### [The problem]
Your answer should be the exact lines of the data below from the one containing "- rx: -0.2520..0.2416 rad" through the one containing "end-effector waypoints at"; please include nothing else.

### [Records for processing]
---

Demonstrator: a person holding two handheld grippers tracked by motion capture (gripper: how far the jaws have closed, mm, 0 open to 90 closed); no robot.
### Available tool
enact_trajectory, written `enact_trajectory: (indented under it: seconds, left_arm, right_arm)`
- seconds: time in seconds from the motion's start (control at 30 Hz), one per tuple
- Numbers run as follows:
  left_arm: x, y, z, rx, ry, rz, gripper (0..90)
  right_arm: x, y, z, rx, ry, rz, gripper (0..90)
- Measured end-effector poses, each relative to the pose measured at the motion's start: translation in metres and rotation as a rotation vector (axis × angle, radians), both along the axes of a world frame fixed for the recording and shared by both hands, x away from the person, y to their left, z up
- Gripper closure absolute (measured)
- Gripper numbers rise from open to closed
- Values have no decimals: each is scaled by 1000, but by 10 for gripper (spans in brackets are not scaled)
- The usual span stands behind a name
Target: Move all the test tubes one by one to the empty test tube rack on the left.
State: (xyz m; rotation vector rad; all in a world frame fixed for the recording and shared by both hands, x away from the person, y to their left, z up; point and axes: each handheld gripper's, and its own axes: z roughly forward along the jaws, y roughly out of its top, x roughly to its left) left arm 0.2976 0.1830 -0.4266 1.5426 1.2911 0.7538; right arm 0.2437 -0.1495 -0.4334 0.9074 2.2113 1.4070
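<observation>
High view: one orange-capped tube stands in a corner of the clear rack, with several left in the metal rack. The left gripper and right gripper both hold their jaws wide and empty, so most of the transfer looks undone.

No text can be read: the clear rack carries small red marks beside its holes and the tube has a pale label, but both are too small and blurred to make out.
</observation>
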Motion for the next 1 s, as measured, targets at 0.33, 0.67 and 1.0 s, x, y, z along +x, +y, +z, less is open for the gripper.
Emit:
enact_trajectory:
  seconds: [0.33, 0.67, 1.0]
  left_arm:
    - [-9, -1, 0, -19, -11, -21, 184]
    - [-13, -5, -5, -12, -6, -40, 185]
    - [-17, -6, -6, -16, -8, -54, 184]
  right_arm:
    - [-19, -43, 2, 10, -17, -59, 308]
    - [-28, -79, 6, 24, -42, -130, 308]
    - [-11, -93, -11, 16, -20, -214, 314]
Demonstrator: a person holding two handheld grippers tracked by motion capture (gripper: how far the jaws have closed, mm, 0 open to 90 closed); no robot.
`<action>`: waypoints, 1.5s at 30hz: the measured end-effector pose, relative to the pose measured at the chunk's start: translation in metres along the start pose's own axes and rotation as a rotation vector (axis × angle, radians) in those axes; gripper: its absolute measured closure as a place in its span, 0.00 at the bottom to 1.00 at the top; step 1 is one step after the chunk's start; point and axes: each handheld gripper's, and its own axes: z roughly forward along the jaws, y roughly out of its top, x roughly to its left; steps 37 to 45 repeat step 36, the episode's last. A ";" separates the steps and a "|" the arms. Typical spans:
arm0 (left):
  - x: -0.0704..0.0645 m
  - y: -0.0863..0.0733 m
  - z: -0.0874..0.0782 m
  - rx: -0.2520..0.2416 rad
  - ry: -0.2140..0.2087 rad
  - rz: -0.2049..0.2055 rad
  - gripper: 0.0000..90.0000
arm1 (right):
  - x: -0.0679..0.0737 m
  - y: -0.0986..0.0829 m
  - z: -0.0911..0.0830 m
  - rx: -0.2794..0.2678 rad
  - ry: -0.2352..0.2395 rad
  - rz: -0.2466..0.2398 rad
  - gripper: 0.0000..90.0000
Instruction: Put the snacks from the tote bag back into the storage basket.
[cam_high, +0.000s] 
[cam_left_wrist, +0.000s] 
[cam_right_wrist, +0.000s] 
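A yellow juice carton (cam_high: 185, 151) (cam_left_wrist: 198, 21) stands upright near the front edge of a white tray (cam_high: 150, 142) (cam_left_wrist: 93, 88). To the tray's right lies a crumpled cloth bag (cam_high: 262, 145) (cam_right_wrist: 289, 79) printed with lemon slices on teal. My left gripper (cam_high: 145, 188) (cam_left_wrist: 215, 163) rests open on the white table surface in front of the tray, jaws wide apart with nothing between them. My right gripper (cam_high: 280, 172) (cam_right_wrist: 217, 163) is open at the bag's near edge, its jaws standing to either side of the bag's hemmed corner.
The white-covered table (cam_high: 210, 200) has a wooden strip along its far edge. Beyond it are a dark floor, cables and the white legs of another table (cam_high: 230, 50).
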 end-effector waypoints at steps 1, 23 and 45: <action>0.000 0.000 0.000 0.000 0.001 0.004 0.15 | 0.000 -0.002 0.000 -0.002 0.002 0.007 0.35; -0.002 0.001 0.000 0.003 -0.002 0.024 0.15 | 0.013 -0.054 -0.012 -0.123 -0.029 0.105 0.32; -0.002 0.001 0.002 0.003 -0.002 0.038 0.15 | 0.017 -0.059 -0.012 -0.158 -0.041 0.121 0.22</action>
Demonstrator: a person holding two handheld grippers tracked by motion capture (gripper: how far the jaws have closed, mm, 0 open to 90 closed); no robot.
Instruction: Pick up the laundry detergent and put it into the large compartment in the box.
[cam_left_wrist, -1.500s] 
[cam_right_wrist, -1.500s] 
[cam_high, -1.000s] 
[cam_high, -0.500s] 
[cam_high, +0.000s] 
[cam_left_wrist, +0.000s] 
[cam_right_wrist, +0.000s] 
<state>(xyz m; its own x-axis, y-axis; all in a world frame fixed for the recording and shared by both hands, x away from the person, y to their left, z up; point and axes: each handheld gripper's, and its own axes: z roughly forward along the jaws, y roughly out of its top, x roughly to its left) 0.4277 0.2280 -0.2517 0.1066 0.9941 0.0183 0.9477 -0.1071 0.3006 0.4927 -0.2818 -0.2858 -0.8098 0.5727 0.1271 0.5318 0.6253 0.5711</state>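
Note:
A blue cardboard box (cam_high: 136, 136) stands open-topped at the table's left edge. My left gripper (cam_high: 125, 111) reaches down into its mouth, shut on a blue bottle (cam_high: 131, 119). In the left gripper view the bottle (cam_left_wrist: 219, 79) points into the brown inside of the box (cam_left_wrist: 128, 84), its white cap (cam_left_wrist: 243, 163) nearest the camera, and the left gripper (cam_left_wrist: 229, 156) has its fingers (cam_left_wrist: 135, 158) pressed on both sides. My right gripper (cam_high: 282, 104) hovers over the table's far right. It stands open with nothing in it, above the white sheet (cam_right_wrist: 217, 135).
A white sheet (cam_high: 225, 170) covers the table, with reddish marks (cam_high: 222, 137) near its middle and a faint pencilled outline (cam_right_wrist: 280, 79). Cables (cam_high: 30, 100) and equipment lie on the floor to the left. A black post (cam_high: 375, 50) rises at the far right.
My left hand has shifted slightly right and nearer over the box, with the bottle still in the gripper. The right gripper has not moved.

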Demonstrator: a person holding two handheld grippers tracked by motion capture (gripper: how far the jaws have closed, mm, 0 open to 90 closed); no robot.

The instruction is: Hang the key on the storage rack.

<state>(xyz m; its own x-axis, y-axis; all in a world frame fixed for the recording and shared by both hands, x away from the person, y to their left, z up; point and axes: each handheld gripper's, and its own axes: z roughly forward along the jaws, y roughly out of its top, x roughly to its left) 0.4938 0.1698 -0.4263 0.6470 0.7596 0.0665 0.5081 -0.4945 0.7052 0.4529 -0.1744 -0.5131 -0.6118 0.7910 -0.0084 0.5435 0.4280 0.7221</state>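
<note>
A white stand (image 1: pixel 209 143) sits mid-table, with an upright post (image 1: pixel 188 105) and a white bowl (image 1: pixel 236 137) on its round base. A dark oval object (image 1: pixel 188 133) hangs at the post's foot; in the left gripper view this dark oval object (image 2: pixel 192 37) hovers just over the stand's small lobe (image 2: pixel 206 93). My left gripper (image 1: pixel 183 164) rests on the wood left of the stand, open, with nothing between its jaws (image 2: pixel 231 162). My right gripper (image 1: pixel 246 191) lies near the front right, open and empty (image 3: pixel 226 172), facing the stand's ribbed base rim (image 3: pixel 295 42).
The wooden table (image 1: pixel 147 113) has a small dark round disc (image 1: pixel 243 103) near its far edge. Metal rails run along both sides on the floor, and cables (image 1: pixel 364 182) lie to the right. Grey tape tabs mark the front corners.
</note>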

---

### [Written answer]
  - rx: -0.2520..0.2416 rad
  - ry: -0.2140..0.2087 rad
  - rz: -0.2049..0.2055 rad
  - gripper: 0.0000..90.0000
arm1 (right):
  - x: -0.0679..0.0737 m
  - y: -0.0986..0.0829 m
  - z: -0.0911..0.0830 m
  - rx: -0.2794..0.2678 rad
  - ry: -0.2352..0.2395 rad
  - rz: -0.2466..0.2398 rad
  - gripper: 0.0000..90.0000
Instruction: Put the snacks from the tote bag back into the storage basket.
[cam_high, +0.000s] 
[cam_left_wrist, +0.000s] 
[cam_right_wrist, +0.000s] 
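A yellow juice carton (cam_high: 185, 151) (cam_left_wrist: 198, 21) stands upright near the front edge of a white tray (cam_high: 150, 142) (cam_left_wrist: 93, 88). To the tray's right lies a crumpled cloth bag (cam_high: 262, 145) (cam_right_wrist: 289, 79) printed with lemon slices on teal. My left gripper (cam_high: 145, 188) (cam_left_wrist: 215, 163) rests open on the white table surface in front of the tray, jaws wide apart with nothing between them. My right gripper (cam_high: 280, 172) (cam_right_wrist: 217, 163) is open at the bag's near edge, its jaws standing to either side of the bag's hemmed corner.
The white-covered table (cam_high: 210, 200) has a wooden strip along its far edge. Beyond it are a dark floor, cables and the white legs of another table (cam_high: 230, 50).
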 end-effector waypoints at steps 1, 23 and 45: <action>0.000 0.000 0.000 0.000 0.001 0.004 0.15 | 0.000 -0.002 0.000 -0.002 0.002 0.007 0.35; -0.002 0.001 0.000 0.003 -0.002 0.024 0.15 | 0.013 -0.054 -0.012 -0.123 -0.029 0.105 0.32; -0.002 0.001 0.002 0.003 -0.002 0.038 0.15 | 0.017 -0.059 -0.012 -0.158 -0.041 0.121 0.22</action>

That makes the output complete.